I suppose I should be grateful I had two years with a fabulous woman who was far better than I apparently deserved. I suppose. Yeah.

 

In the end, I don't really know why I'm even posting this. I've had an account here for some time but have not posted until now.

 

If you feel ripped off after reading, I apologize. Feel free to invoice me for your wasted time. :p

 

/G

  • Like 1
Posted

Yeah, I'm kind of in the same place you are right now.....Married an divorced once, no kids. Lived with a guy for a couple of years, and that relationship just ended about 3 months ago. I'm 42 and right now the idea of trying to date again is exhausting and scary. I get lonely for male companionship a LOT, but I really think I need to just be ME for awhile.

Posted

You know, I think it's fine for you to not be bothered with dating.

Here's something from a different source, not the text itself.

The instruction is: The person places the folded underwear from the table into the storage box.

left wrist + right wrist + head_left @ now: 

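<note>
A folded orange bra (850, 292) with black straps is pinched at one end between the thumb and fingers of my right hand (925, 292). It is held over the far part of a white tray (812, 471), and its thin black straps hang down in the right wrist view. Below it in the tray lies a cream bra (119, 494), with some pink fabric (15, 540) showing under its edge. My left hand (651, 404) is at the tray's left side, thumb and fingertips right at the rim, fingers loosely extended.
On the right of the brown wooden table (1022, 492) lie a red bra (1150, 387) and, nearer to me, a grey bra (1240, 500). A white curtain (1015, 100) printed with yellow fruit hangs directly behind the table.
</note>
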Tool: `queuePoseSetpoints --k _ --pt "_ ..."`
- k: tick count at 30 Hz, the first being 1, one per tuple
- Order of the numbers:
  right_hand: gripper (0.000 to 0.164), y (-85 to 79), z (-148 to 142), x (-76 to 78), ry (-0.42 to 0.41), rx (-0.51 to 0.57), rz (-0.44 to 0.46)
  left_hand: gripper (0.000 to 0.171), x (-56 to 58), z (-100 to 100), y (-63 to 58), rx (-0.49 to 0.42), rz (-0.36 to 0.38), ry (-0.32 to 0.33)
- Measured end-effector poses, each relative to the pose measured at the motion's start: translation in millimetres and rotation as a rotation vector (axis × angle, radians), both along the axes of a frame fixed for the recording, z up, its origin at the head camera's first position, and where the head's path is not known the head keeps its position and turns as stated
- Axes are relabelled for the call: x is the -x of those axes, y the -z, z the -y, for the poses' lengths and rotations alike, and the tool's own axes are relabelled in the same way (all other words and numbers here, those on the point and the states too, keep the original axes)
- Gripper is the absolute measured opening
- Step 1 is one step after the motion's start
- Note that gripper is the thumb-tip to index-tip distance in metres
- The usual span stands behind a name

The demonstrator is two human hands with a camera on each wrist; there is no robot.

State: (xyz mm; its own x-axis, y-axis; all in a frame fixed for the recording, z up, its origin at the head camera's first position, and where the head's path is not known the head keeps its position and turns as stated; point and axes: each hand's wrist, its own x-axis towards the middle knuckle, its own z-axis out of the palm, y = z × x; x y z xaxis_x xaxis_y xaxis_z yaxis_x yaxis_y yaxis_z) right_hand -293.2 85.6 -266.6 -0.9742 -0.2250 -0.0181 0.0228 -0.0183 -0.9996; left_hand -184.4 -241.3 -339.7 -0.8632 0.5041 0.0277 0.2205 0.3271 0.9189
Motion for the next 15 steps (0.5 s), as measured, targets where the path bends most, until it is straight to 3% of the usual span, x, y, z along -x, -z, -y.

As long as you are enjoying your life and doing things that make you happy, and feel comfortable not being in a relationship, then I see no problem.

 

You've been there, and done that.

It's your life, you do what makes you happy.

  • Author
Posted

It's your life, you do what makes you happy.

 

Yes, I think that's it.

 

I started taking astronomy courses online about a year ago, and I love it. I was supposed to have been an astronomer, or a scientist of some kind, but I got lured away by theater.

 

Unfortunately I'm between semesters right now, so have more unstructured time in which to brood and feel lonesome. :(

 

I just need to keep reminding myself of how utterly miserable pursuing romantic relationships always made me. But it is difficult to avoid thoughts like "I'm over 50, and I'm the one no one thought worth putting up with."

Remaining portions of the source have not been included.